### ASSIGNMENT
Word for word, give again the line holding "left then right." and each line after it to the end of the listing below.

### SUPPLIED DATA
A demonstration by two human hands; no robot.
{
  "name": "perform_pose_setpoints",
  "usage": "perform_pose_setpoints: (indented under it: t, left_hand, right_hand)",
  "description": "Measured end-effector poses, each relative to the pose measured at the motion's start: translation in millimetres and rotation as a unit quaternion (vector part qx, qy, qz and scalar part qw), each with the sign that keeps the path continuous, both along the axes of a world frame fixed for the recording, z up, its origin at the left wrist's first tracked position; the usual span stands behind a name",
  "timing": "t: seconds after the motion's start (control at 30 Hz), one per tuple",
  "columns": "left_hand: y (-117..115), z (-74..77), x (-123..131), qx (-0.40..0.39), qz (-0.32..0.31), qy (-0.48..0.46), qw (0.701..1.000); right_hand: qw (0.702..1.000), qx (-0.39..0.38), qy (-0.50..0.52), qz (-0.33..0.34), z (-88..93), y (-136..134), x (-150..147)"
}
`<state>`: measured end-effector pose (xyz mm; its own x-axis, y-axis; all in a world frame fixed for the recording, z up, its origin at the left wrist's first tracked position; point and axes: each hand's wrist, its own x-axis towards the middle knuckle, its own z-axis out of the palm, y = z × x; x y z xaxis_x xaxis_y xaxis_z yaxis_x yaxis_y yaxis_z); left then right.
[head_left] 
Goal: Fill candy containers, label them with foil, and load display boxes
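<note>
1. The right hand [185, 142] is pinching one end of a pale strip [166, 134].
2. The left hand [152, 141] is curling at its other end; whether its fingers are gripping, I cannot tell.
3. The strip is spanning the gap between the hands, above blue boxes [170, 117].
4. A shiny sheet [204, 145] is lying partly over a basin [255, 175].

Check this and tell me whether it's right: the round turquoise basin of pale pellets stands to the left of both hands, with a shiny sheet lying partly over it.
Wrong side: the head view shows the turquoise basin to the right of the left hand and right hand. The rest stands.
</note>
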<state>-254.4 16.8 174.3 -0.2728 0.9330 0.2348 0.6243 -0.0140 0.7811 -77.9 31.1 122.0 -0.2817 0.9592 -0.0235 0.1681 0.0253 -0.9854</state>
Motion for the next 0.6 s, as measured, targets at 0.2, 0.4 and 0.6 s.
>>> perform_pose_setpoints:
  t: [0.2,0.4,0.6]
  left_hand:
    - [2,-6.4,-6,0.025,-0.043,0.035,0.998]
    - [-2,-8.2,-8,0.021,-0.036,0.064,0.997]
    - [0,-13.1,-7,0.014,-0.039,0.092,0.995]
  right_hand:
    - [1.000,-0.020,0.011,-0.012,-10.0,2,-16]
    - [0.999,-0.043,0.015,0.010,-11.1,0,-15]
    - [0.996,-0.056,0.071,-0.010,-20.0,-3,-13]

### PROBLEM SOLUTION
`<state>`: measured end-effector pose (xyz mm; its own x-axis, y-axis; all in a world frame fixed for the recording, z up, its origin at the left wrist's first tracked position; point and axes: each hand's wrist, its own x-axis towards the middle knuckle, its own z-axis out of the palm, y = z × x; x y z xaxis_x xaxis_y xaxis_z yaxis_x yaxis_y yaxis_z); left then right.
[head_left] 
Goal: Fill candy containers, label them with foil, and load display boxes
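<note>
1. The right hand [185, 142] is pinching one end of a pale strip [166, 134].
2. The left hand [152, 141] is curling at its other end; whether its fingers are gripping, I cannot tell.
3. The strip is spanning the gap between the hands, above blue boxes [170, 117].
4. A shiny sheet [204, 145] is lying partly over a basin [255, 175].

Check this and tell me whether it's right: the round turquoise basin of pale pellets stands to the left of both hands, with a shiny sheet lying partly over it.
Wrong side: the head view shows the turquoise basin to the right of the left hand and right hand. The rest stands.
</note>
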<state>-254.4 16.8 174.3 -0.2728 0.9330 0.2348 0.6243 -0.0140 0.7811 -77.9 31.1 122.0 -0.2817 0.9592 -0.0235 0.1681 0.0253 -0.9854</state>
Motion for the next 0.6 s, as measured, targets at 0.2, 0.4 and 0.6 s.
>>> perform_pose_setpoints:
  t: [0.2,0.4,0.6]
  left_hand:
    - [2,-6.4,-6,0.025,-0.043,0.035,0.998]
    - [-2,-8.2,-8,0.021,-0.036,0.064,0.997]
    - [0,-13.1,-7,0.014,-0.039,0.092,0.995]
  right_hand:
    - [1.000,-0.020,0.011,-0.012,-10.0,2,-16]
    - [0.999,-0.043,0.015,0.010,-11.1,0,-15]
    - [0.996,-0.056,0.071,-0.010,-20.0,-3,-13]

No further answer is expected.